This brings me to my next point. Humility is often thought of as
self-abasement in which we demean ourselves to the point of self-hatred, but
this too is actually another form of pride. Humility is no more self-abasement
than it is self-exaltation. Any humility that devalues or denigrates itself
will first, easily be self-absorbed, and second, inevitably come to see others
as equally worthless.[4]
Moreover, this self-absorption begins
the comparative process again except now it is in the the form of being
“humbler than thou.” I think we can see this
simultaneous self-debasement and self-exaltation happening with the Pharisee in
Jesus’ parable about the Pharisee and the Tax Collector. The Pharisee is
billing God for his credit due saying that he has sacrificed and humbled
himself to great lengths and thanks God that his humility is better than the
tax collecting outcast who is praying across the way. Meanwhile the tax
collector humbly prays for mercy without any comparative regard for the
Pharisee (Lk. 18:9-14). Perhaps it the
Pharisee is more exalting than debasing, but the point is intact and we can see
such pseudo-piousness only pretends humility either way it goes.
Habitual Humility
So then what is true humility look like (wait, do I lose my
humility by claiming to know the answer)?
Oh well here it is (it’s really Augsburger’s anyway): True humility can
see both the self and other as worthful and will neither exalt nor devalue either. Humility, as thought by Madeline L’Engle, is
the act of becoming self-forgetful in exchange for complete concentration on
something or someone else.[5] “Whether
this happens in the creative moment, in love for the neighbor, in an act of
compassion for another’s pain, in the practice of service for others, in the
performance of any skill, art or profession, such concentration on the welfare
of other is both the deepest forgetfulness of the self and the fullest
realization of the self.”[6]
Lastly,
humility is embracing our imperfection. We should be self-effacing whenever we
make attempts to speak about things like virtues, goodness, or moral high
grounds. Without modesty (holding what
believe with an open hand, not clenched fist) our egos will easily revert back to
leveraging control over others by what we claim to be true.
Standing vis-à-vis with such
embrace is finding the humor in humanity.
This is not to judgmentally laugh at the failures of others, but to recognize
our hollow pull of self-preference that detracts from concern for others.
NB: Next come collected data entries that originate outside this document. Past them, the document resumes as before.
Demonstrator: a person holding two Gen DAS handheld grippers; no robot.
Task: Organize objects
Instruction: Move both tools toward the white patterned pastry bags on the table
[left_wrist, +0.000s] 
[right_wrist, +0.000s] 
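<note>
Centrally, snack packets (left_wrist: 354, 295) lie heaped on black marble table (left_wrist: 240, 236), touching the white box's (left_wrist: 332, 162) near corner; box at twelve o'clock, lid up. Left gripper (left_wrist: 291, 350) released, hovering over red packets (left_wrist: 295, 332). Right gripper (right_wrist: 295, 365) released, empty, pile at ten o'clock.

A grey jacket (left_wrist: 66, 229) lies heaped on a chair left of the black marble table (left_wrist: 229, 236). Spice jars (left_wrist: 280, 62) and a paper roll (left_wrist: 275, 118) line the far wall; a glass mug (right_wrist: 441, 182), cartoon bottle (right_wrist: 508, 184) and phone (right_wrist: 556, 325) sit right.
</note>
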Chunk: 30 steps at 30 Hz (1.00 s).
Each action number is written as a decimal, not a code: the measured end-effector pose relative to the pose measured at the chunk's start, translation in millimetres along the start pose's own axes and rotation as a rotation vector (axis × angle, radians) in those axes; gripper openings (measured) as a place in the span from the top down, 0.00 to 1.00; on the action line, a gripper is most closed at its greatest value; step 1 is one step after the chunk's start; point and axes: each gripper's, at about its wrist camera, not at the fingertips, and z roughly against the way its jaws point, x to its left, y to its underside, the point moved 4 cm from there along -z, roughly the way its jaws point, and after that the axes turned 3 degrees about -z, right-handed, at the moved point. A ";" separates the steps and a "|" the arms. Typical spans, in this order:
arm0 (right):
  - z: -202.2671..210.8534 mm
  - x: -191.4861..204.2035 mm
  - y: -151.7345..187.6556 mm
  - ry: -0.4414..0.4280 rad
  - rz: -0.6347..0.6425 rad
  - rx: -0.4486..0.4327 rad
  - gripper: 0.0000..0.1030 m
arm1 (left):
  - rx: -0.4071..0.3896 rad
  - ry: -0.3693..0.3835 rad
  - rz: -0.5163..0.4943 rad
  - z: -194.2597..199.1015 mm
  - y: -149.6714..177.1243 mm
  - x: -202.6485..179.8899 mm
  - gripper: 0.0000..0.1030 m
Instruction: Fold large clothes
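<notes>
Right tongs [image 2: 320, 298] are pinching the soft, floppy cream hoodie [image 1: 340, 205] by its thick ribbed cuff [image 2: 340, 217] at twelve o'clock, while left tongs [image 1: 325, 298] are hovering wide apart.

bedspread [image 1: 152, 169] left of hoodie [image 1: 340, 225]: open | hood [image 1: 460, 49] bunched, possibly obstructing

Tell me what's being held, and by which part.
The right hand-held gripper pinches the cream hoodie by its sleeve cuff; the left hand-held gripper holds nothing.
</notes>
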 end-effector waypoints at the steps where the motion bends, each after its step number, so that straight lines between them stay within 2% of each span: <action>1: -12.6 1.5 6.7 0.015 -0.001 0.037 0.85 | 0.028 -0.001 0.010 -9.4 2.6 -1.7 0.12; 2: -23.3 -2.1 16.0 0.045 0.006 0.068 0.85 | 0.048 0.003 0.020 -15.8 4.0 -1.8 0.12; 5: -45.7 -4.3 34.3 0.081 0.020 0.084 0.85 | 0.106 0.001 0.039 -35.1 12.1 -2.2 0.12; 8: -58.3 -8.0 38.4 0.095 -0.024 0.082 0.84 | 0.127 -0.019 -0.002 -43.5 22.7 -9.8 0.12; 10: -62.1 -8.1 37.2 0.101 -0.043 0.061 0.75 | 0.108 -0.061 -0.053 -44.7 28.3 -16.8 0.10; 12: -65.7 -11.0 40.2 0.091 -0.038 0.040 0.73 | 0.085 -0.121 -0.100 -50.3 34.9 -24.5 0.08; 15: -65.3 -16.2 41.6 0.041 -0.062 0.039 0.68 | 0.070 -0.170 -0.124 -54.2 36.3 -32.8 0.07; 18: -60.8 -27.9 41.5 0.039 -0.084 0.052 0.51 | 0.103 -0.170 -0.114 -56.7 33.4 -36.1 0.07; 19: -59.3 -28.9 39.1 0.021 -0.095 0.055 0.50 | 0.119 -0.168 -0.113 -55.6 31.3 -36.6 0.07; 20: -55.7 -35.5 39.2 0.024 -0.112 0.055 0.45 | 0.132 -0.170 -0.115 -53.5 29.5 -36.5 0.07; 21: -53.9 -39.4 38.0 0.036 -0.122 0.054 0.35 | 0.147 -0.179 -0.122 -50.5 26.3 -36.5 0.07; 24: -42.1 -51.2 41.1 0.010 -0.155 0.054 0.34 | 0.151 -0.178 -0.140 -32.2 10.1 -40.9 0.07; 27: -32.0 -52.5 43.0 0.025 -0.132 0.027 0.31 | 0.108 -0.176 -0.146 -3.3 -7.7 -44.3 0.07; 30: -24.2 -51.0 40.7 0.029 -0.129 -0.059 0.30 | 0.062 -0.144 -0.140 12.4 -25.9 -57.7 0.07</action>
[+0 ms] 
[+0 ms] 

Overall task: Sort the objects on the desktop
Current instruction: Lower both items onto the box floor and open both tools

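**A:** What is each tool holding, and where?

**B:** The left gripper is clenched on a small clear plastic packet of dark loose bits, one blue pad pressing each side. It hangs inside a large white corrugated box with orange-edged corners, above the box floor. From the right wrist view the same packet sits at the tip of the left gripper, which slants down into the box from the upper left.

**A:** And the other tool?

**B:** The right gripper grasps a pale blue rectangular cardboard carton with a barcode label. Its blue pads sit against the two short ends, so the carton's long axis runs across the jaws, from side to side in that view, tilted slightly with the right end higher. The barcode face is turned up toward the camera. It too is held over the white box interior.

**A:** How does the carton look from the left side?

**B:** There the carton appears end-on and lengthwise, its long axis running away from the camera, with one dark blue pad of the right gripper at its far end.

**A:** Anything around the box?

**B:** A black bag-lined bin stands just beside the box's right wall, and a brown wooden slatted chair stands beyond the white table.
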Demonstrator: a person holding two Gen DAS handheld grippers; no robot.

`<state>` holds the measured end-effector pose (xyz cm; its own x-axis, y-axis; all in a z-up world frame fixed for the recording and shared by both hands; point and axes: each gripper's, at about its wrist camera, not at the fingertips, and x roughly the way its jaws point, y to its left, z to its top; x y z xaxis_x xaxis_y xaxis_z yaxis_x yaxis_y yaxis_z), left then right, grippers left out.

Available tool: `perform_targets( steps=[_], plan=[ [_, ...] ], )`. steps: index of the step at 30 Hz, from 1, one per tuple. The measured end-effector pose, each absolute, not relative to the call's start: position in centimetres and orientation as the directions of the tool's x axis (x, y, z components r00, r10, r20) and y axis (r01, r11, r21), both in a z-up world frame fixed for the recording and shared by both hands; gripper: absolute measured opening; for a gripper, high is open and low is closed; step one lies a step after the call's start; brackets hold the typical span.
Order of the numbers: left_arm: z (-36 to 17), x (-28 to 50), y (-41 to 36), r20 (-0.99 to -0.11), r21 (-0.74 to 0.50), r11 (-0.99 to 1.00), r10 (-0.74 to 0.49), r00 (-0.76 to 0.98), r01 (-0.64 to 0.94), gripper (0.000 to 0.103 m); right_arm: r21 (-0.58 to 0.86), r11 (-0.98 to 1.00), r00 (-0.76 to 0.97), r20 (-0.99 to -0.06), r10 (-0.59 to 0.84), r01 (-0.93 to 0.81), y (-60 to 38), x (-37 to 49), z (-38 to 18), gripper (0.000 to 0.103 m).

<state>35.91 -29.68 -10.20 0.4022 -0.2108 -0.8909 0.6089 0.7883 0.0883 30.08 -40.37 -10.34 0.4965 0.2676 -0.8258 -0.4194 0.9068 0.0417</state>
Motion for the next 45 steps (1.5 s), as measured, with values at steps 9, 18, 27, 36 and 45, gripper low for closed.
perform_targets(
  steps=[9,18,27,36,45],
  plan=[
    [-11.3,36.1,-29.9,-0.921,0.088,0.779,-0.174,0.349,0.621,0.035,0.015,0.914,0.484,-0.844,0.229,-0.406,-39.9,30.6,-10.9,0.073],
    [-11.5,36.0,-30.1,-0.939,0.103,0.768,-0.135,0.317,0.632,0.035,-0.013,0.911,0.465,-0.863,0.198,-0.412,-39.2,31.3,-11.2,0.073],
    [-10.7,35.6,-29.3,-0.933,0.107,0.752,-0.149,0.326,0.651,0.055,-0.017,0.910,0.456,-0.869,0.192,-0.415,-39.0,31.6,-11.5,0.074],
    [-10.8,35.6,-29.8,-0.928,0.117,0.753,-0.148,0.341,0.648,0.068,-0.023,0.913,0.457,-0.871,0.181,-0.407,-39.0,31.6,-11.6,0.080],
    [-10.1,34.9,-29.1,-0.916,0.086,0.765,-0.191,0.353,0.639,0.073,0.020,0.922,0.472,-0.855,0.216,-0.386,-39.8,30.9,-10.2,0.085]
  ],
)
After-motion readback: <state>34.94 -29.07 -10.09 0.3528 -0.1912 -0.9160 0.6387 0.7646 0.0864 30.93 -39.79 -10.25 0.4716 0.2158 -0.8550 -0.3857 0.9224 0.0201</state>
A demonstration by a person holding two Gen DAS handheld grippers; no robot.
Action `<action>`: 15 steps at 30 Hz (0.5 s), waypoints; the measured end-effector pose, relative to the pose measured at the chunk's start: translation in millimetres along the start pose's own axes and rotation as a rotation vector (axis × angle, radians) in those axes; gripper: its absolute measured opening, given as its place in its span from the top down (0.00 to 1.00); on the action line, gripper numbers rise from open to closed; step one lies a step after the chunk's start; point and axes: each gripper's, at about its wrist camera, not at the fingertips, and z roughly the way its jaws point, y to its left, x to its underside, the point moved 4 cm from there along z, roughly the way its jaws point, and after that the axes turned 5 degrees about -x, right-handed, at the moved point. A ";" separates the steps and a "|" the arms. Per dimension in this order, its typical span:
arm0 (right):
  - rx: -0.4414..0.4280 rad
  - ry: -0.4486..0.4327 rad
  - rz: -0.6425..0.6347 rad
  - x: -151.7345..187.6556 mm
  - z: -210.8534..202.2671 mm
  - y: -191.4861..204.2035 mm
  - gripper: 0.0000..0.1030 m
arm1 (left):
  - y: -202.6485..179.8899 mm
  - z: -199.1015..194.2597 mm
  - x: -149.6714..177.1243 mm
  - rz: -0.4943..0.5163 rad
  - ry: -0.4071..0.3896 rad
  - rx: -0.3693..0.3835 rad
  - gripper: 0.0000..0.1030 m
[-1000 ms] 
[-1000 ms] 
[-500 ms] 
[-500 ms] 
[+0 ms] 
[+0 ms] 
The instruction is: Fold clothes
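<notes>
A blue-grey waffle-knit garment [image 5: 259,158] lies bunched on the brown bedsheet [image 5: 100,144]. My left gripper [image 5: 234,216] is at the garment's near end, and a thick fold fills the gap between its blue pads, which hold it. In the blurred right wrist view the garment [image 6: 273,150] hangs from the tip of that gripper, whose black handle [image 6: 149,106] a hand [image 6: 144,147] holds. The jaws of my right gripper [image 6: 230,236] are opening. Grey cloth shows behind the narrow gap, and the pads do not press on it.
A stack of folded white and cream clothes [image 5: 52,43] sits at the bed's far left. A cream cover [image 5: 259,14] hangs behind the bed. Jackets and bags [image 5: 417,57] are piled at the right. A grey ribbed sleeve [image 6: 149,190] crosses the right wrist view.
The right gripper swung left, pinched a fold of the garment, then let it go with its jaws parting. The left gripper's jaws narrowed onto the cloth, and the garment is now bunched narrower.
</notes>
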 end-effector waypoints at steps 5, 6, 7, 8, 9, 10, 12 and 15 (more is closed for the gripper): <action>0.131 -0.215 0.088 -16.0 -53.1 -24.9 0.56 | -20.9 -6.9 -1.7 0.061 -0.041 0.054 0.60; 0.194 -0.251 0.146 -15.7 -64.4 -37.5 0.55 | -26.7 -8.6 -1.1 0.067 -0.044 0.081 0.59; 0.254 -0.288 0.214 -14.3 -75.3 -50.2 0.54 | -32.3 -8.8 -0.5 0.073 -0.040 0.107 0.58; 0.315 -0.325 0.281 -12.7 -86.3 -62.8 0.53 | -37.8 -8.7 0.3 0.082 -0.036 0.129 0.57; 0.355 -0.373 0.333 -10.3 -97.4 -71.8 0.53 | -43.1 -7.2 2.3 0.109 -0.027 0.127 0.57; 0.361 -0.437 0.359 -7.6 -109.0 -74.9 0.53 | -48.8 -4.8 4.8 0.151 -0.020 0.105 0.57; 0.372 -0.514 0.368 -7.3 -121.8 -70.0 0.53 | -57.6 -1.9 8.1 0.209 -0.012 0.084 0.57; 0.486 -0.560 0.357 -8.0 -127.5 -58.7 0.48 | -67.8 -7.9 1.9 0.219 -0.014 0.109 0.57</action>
We can recognize, laugh at and deny our own
pretenses and not always take ourselves so seriously.
Humor teaches us
humility; humility inspires our humor. It helps us see ourselves for what we
really are—a bit of dust, a flash of light that burns for a brief second; it
nudges us to see life for what it truly is—the search for, not the possession
of, truth. One can hold to truth with
deep commitment and at the same time handle it with humor. Reverence and irreverence belong together
like conviction and imagination, like mature respect and childlike impudence.[7]
Therefore, habitual humility can be a significant sign of
Christlike discipleship where we can live in sincerity of joy in service,
modesty in our own abilities and the unflinching ability to smile at and walk
away from our pretenses and self-awareness all for the good of another.
[1] David Augsburger Dissident
Discipleship (Grand
Rapids, MI: Brazo Press 2006), 99.
[2]
Ibid, 120.
[3]
Ibid, 119.
[4]
Ibid, 118.
[5]
Ibid, 119.
[6]
Ibid.
[7] Ibid, 103.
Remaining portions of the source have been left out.